New Research Finds Adding Data Helps Physicians Better Predict Outcomes For Kidney Transplant Patients

Although national databases contain vast amounts of information about kidney transplants, predictive models for when a patient’s transplant  may fail or when a patient may die lack accuracy, since they don’t incorporate data that describes how patients fare after transplantation, according to researchers.

The new research, published online in the American Journal of Transplantation on Jan. 4, highlights the need for physicians to use longitudinal data, which is clinical information gathered over time, from national databases and patient records to predict outcomes and provide individualized care to the patients.

“If we can add comprehensive, post-transplant data to our resources of information, we can improve the accuracy of our predictive models and intervene sooner for patients who are at greater risk for kidney failure or death after a transplant,” said Titte R. Srinivas, MD, medical director of the kidney and pancreas transplant programs at Intermountain Medical Center in Salt Lake City. “With the vast amount of data laying dormant in electronic medical records, the potential for improving outcomes is within our reach.”

Previous efforts  to predict patient longevity after a kidney transplant were about 60 percent accurate. But according to Dr. Srinivas, easily searchable data like lab values, kidney function results, vital signs, and viruses — and other data such as pathology reports on rejections — can be used to improve the predictive accuracy of models up to 85 percent.

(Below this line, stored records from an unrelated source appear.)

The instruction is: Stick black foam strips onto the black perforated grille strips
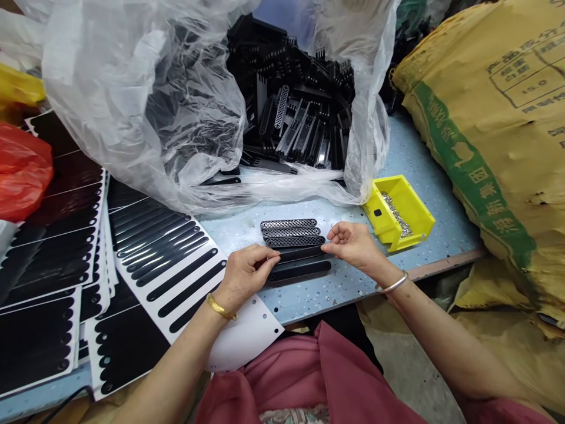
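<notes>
A long black adhesive strip (pixel 301 254) is stretched between my two hands, just above the light blue speckled table. My left hand (pixel 246 272) pinches its left end between thumb and fingers. The right end is pinched by my right hand (pixel 354 247), whose other fingers curl loosely. Directly beyond the strip lie several black bars with a mesh pattern (pixel 291 231), side by side. A smooth black bar (pixel 300 271) rests on the near side. To the left, a white backing sheet (pixel 185 265) carries rows of similar black strips, with bare white gaps between some of them.
A large clear plastic bag (pixel 110 100) spills black plastic parts (pixel 304 112) at the back. On the right are a yellow bin (pixel 412 221) of small metal pieces and a big yellow sack (pixel 494 118). Stacked black strip sheets (pixel 39 330) and a red bag (pixel 22 171) lie left.
</notes>
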A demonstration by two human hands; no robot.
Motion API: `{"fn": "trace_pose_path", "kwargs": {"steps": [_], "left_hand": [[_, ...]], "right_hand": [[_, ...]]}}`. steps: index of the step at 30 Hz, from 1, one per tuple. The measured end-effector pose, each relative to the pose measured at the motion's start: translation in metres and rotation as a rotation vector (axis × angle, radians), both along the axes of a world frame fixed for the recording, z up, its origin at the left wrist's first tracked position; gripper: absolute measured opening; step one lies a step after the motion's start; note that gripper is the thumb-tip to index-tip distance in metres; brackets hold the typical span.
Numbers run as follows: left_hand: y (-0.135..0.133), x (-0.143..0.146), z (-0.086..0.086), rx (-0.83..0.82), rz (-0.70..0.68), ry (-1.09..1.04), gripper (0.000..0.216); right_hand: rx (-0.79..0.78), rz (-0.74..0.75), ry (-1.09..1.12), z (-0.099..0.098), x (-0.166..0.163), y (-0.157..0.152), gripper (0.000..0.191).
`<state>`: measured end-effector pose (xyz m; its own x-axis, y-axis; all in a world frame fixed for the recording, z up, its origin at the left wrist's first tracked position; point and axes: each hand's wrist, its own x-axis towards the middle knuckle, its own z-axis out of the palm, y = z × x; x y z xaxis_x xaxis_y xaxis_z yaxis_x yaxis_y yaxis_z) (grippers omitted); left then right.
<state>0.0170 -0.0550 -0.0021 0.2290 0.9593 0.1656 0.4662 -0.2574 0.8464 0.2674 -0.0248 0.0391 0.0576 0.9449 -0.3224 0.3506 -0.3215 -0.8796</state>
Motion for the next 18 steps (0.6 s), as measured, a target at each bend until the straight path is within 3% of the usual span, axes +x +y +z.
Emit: {"fn": "trace_pose_path", "kwargs": {"steps": [8, 18], "left_hand": [[0.0, -0.0006, -0.0017, -0.018, -0.007, -0.018, 0.011], [0.0, -0.0012, -0.0018, -0.016, -0.017, -0.018, 0.011]], "right_hand": [[0.011, 0.054, -0.035, 0.0045, 0.0009, -0.0014, 0.024], [0.022, 0.083, -0.073, -0.0039, 0.002, 0.0006, 0.021]]}}
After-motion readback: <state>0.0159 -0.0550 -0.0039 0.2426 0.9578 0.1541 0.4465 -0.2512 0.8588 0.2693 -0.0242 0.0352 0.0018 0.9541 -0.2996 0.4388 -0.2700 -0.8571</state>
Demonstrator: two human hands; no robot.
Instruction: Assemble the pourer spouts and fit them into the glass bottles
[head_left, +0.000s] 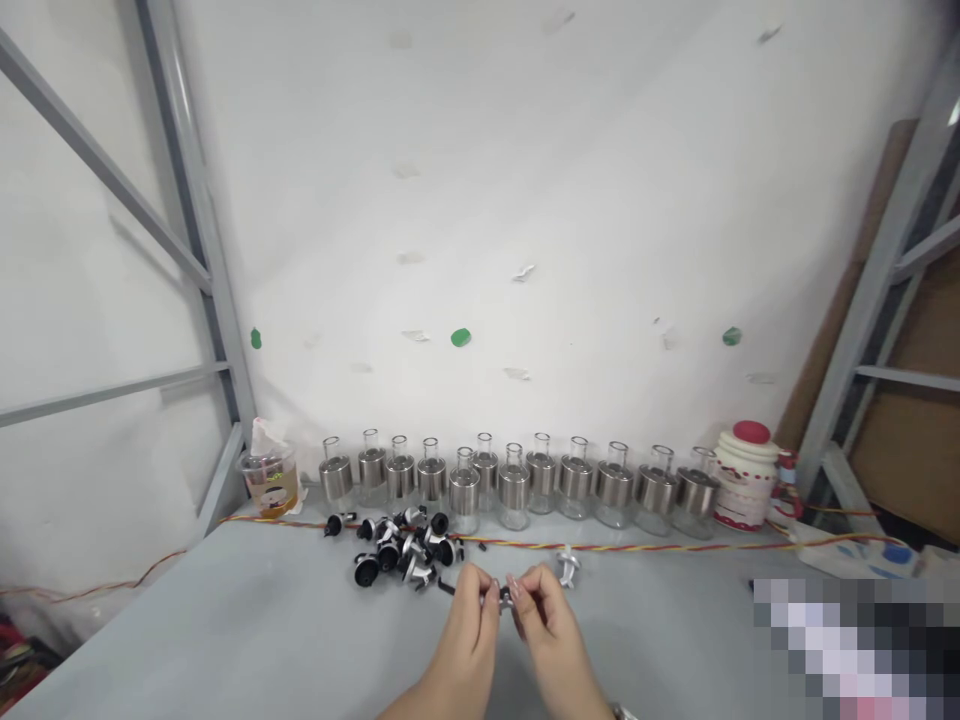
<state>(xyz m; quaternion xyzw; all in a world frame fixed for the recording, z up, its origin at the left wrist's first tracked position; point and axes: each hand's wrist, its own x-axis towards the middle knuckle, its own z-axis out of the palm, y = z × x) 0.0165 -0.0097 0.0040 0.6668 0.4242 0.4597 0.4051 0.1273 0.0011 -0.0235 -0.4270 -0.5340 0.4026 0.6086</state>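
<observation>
Close to the front of the table, my left hand [471, 615] and my right hand [543, 612] are both closed on a small black-and-silver bottle stopper [505, 598]. Fingertips hide most of it. A thin black piece [445, 588] pokes out beside my left fingers; I cannot tell whether it belongs to the held part. To the left lies a loose pile of black-and-silver bottle stoppers [388, 556]. Just right of my right hand rests a silver stopper part [568, 567] with no black visible. Behind stand several glass bottles [513, 488] with metal sleeves and uncapped necks.
A red-and-yellow twisted wire [622, 547] crosses the grey table [225, 630] in front of the bottles. At the back left is a plastic cup [271, 485], at the back right a white jar [746, 478] with a red lid. A blurred patch covers the right front corner.
</observation>
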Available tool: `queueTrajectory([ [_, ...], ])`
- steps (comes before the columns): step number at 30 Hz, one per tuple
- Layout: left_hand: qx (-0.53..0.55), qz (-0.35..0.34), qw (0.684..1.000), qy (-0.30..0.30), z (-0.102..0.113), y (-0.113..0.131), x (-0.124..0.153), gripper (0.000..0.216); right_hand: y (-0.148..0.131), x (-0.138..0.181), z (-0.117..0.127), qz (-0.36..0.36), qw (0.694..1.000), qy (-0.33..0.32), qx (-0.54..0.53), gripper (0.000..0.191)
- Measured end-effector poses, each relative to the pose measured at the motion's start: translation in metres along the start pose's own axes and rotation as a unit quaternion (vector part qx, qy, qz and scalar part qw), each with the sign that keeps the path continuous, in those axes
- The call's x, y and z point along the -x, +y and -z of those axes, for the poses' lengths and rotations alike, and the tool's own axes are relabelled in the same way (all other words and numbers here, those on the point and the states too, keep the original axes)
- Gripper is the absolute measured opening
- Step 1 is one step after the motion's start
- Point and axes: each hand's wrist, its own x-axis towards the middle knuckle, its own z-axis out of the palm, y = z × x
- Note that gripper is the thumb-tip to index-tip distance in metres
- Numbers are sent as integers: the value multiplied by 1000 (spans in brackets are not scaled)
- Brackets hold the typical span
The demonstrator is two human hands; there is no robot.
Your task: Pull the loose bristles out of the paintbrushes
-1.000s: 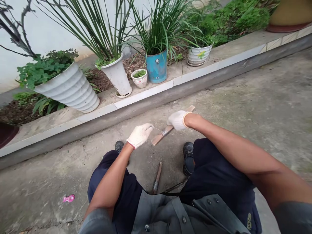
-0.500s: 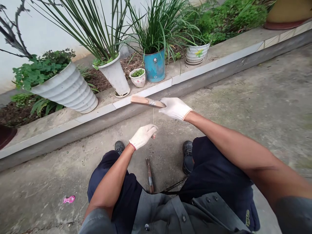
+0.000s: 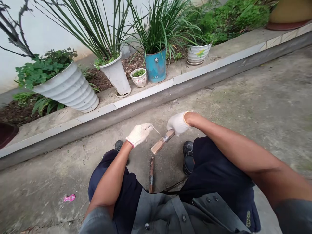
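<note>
My right hand point(image 3: 177, 123), in a white knit glove, grips one end of a short wooden stick point(image 3: 158, 146) with string wound round its middle. The stick slants down to the left. From the winding a thin string point(image 3: 159, 132) runs taut to my left hand point(image 3: 140, 134), also gloved, whose fingers are pinched on it. Below, between my feet, a second, darker stick point(image 3: 151, 174) stands or lies with a grey binding near its lower part; its lower end is hidden by my clothes.
A low tiled ledge point(image 3: 143, 99) crosses in front, bearing a ribbed white pot point(image 3: 70, 89), a tall white pot point(image 3: 117, 76), a tiny pot point(image 3: 139, 80) and a blue bucket point(image 3: 156, 66) with plants. On the concrete at left lies a pink object point(image 3: 69, 198).
My right hand has come down and turned, swinging the wooden stick from nearly level above my left hand to a slant at its right. The left hand has shifted slightly left, holding the string.
</note>
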Motion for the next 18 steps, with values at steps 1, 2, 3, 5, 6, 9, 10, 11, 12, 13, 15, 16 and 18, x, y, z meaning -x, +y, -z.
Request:
queueTrajectory([
  [1, 11, 1, 1000, -5, 0, 0, 0, 39, -2, 4, 2, 32, 998, -48, -2, 16],
  [2, 23, 1, 1000, -8, -1, 0, 1, 39, -3, 7, 6, 65, 994, -85, -7, 18],
  [3, 36, 0, 999, -12, -2, 0, 1, 38, -6, 10, 10, 91, 991, -101, -13, 21],
  [5, 57, 1, 998, -14, -6, 0, 1, 35, -10, 11, 17, 109, 991, -64, -34, 26],
  [6, 62, 5, 998, -13, -7, 0, 0, 37, -12, 10, 21, 103, 993, -28, -44, 28],
  [9, 73, 8, 997, -9, -11, 1, -2, 44, -15, 1, 26, 55, 994, 80, -45, 33],
  [10, 80, 6, 997, -8, -11, 2, -3, 45, -14, -3, 26, 27, 993, 110, -37, 33],
  [11, 91, 5, 996, -8, -12, 3, -3, 43, -13, -6, 26, -8, 990, 137, -29, 33],
  [12, 102, 9, 995, -11, -12, 5, -4, 41, -12, -10, 26, -48, 985, 162, -24, 33],
  [13, 110, 15, 994, -16, -13, 6, -3, 39, -10, -12, 26, -89, 978, 186, -20, 33],
  [15, 109, 27, 993, -35, -16, 9, -2, 37, -4, -15, 26, -151, 958, 243, 0, 32],
  [16, 102, 29, 993, -44, -17, 10, -2, 36, -1, -15, 27, -167, 948, 270, 20, 32],
  [18, 83, 25, 995, -48, -18, 10, 0, 37, 5, -15, 27, -180, 936, 294, 70, 32],
])
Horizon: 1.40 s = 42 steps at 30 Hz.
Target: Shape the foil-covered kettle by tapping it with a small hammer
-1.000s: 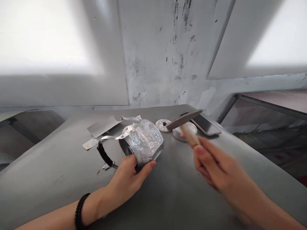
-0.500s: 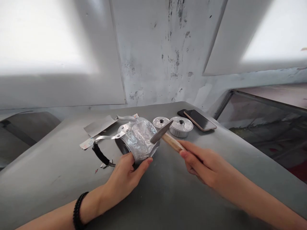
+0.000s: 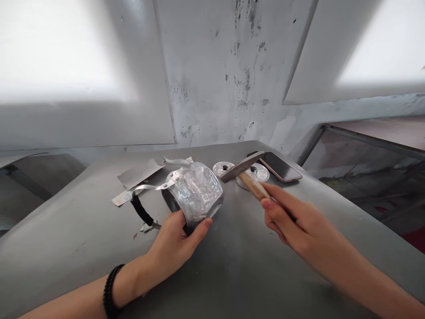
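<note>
A dented silver metal kettle (image 3: pixel 202 188) lies tipped on its side, its open mouth toward the lower left and its black-wrapped handle (image 3: pixel 142 212) to the left. My left hand (image 3: pixel 181 237) grips its rim, fingers inside the mouth and thumb on the outer wall. In my right hand (image 3: pixel 288 217) is a hammer (image 3: pixel 241 167), held by its wooden handle. The hammer's long metal head is just right of the kettle, apart from it. Behind the head, a perforated metal strainer with a knobbed lid (image 3: pixel 260 172) is partly hidden.
A smaller knobbed lid (image 3: pixel 222 167) lies beside the strainer. A phone (image 3: pixel 280 166) rests at the back right of the grey table (image 3: pixel 83 248). Paper sheets (image 3: pixel 139 173) and small scraps (image 3: pixel 146 227) lie left of the kettle. A stained wall (image 3: pixel 212 79) stands behind.
My right hand has lifted the hammer up and to the right, off the kettle's wall. My left hand and the kettle stay nearly in place.
</note>
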### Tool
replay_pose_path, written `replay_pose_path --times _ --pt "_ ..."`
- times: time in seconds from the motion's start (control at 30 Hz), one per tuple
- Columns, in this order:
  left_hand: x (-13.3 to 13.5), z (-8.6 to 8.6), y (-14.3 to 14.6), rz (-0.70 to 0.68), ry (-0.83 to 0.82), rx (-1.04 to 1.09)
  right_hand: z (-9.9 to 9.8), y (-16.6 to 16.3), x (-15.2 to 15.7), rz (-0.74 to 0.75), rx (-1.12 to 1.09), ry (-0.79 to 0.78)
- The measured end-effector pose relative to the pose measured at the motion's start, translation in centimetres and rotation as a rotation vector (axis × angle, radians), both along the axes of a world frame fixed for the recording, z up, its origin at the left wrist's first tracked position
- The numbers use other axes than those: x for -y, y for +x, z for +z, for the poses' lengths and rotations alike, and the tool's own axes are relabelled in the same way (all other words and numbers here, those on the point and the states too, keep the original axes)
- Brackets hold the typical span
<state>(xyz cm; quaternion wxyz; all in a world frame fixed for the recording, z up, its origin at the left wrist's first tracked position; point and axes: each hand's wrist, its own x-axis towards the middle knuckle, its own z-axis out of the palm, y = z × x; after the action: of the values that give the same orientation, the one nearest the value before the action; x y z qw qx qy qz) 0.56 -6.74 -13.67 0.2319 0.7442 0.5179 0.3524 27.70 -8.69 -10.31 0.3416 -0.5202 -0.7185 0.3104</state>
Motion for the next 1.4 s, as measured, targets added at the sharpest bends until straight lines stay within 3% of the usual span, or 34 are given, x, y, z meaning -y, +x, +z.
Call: replay_pose_path --times 0.13,0.23,0.37,0.5,0.67,0.83,1.03,1.27,1.4 --pt "-0.1 0.3 0.1 0.032 -0.017 0.107 0.0 0.1 0.1 -0.073 0.134 0.310" --pt "-0.1 0.3 0.0 0.035 -0.026 0.145 -0.6 -0.4 0.1 -0.003 0.309 0.527" --pt "0.1 0.5 0.1 0.008 -0.026 0.155 -1.0 -0.8 0.3 0.061 0.425 0.634" --pt "0.1 0.4 0.1 -0.012 -0.021 0.150 -0.9 -0.5 0.7 -0.039 0.389 0.613" --pt "0.1 0.2 0.0 -0.011 -0.039 0.163 -1.2 -0.5 0.3 0.081 0.463 0.604" --pt "0.1 0.0 0.0 0.003 -0.061 0.168 -1.0 -0.3 0.1 -0.017 0.317 0.610" --pt "0.1 0.1 -0.2 0.018 -0.046 0.135 -1.4 -0.5 -0.4 0.134 0.447 0.480" --pt "-0.2 -0.2 -0.6 0.015 -0.021 0.196 -0.2 0.2 -0.1 -0.101 0.186 0.414" --pt "0.0 0.2 -0.6 -0.001 0.002 0.263 -0.2 0.2 -0.2 -0.098 0.188 0.412"
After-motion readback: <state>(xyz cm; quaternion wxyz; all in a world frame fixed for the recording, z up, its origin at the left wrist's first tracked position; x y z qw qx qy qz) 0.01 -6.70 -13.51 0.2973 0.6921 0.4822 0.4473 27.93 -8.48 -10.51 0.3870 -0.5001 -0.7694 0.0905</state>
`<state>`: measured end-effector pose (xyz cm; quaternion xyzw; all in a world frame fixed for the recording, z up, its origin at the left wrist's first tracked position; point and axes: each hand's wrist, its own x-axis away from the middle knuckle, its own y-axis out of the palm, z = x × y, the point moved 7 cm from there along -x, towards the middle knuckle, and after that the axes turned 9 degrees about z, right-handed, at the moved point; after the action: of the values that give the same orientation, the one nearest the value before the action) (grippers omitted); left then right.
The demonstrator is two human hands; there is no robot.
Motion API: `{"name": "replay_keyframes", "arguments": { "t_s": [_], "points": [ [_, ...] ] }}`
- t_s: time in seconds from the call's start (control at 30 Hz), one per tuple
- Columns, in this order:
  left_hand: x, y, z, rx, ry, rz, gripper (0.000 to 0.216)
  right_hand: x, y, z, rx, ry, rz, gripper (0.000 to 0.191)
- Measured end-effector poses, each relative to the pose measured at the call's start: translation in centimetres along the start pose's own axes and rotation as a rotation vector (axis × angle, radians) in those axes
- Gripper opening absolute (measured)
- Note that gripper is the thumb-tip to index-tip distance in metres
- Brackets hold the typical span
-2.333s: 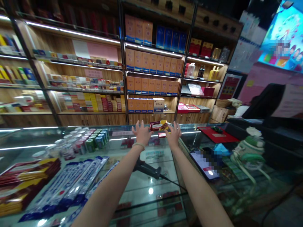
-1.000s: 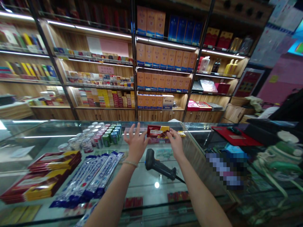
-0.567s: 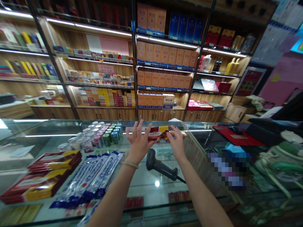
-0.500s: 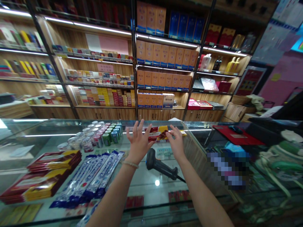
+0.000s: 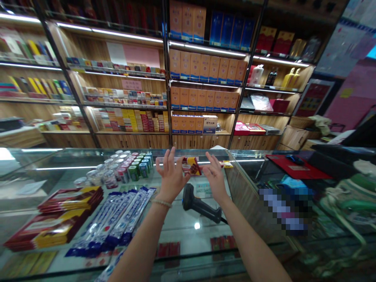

Researchers developed four predictive models by layering available data and examined adult kidney transplant recipients transplanted at the Medical University of South Carolina in Charleston, S.C., between Jan. 2007 and June 2015.

The models are:

  • Model 1: United Network for Organ Sharing (UNOS) data
  • Model 2: UNOS data and transplant database data
  • Model 3: UNOS data, transplant database data, and electronic medical record comorbidity data
  • Model 4: UNOS data, transplant database data, electronic medical record comorbidity data, post-transplant trajectory data and unstructured data

The layering of data sources improved the accuracy of the predictive model by nearly 16 percent (model 1=71.6 percent, model 2=74.1 percent, model 3=76.9 percent, model 4=87.3 percent) when examining the likelihood of losing the transplanted kidney within one year after transplant.

Similar improvements were also noted when predicting kidney loss or death three years after a kidney transplant, ranging from 66.1 percent accuracy using Model 1 to 83.8 percent using Model 4.

“Our next steps are to share these models in meaningful ways with clinicians through the electronic medical record in such a manner that actionable protocols are triggered by risk scores generated by these models of key clinically relevant variables,” said Dr. Srinivas. “Using these types of data structures at the bedside has the potential to empower clinicians to improve outcomes through precision of care delivery in transplantation.”

Other researchers involved in the study include Patrick Mauldin, PhD, David Taber, PharmD, and William Moran, MD, MS, all from the Medical University of South Carolina. IBM-Watson technologies were also used in conducting the research.

Kidney transplant patients have a better chance of survival if physicians use all the data that’s available to them — including data that’s tracked over time — to predict the likelihood of organ failure, according to new research from Intermountain Medical Center.